ABOUT THIS EXERCISE: A faithful copy of all the data is the goal; omit the pictures.
DATA SECTION section start
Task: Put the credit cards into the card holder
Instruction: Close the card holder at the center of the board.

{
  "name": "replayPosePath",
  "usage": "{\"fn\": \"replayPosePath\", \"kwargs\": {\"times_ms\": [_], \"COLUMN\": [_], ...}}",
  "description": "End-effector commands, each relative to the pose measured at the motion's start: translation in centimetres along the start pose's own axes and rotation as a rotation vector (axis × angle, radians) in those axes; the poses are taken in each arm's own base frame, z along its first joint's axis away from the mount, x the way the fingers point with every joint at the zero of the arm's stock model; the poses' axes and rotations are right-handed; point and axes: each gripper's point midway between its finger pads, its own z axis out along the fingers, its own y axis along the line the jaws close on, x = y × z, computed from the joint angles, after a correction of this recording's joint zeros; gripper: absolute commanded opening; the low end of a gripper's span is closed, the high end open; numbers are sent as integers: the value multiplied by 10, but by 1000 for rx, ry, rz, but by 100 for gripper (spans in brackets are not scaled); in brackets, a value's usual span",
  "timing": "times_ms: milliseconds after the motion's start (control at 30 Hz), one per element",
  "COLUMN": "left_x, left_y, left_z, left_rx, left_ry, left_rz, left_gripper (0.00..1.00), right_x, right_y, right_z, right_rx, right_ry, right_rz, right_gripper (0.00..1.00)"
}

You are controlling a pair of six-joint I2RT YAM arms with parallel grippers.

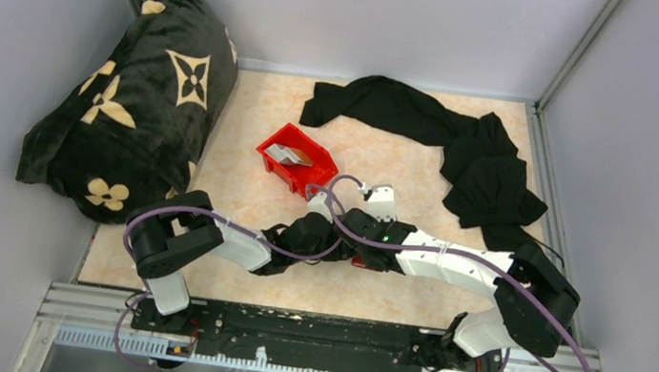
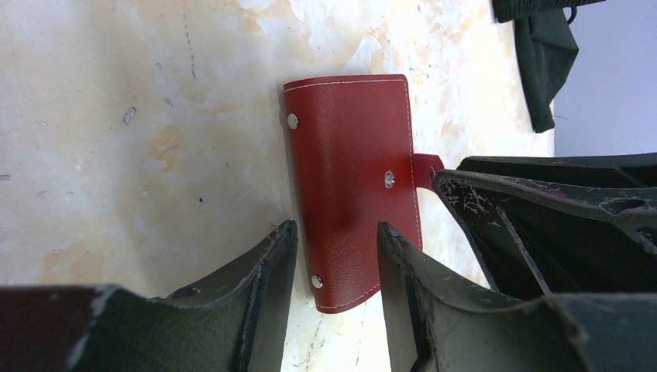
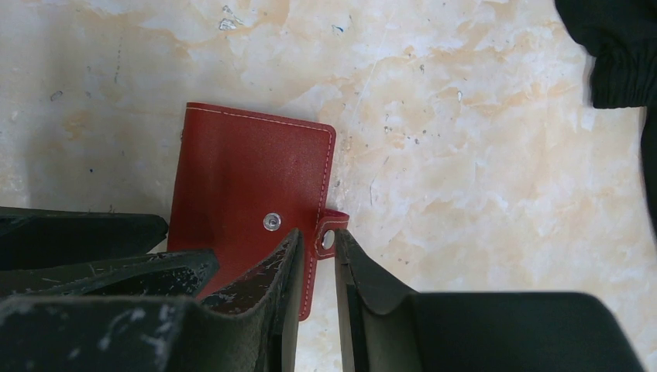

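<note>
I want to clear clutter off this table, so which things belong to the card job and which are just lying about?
For the job: card holder; credit cards, in the red bin.
Lying about: black clothing; patterned dark cushion.

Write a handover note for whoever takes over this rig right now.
Left gripper: open, straddling one end of the card holder.
Right gripper: jaws narrowly apart around the snap tab; grip unconfirmed.
Card holder: folded shut, flat on the table.
Credit cards: in the red bin.
Done: no card loaded.
Left: open the holder, fetch the cards, slot them in.
</note>
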Motion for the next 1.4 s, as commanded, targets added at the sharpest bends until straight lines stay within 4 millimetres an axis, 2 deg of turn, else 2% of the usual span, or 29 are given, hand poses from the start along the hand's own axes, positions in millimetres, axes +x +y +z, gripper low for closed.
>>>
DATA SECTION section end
RESULT BELOW:
Task: Put the credit cards into the card holder
Instruction: Close the card holder at the center of the board.

{
  "name": "replayPosePath",
  "usage": "{\"fn\": \"replayPosePath\", \"kwargs\": {\"times_ms\": [_], \"COLUMN\": [_], ...}}",
  "description": "End-effector commands, each relative to the pose measured at the motion's start: translation in centimetres along the start pose's own axes and rotation as a rotation vector (axis × angle, radians) in those axes; the poses are taken in each arm's own base frame, z along its first joint's axis away from the mount, x the way the fingers point with every joint at the zero of the arm's stock model; the poses' axes and rotations are right-handed; point and axes: each gripper's point midway between its finger pads, its own z axis out along the fingers, its own y axis along the line the jaws close on, x = y × z, computed from the joint angles, after a correction of this recording's joint zeros; gripper: absolute commanded opening; the low end of a gripper's span is closed, the high end open; numbers are sent as integers: the value multiplied by 10, but by 1000 for rx, ry, rz, but by 100 for gripper (spans in brackets are not scaled); in brackets, a value's usual span",
  "timing": "times_ms: milliseconds after the motion's start (control at 30 Hz), one per element",
  "COLUMN": "left_x, left_y, left_z, left_rx, left_ry, left_rz, left_gripper (0.00..1.00), right_x, right_y, right_z, right_rx, right_ry, right_rz, right_gripper (0.00..1.00)"
}

You are controlling a pair of six-joint I2RT YAM arms with parallel grippers.


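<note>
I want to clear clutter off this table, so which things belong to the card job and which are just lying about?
For the job: card holder; credit cards, in the red bin.
Lying about: black clothing; patterned dark cushion.

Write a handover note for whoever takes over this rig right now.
Left gripper: open, straddling one end of the card holder.
Right gripper: jaws narrowly apart around the snap tab; grip unconfirmed.
Card holder: folded shut, flat on the table.
Credit cards: in the red bin.
Done: no card loaded.
Left: open the holder, fetch the cards, slot them in.
</note>
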Motion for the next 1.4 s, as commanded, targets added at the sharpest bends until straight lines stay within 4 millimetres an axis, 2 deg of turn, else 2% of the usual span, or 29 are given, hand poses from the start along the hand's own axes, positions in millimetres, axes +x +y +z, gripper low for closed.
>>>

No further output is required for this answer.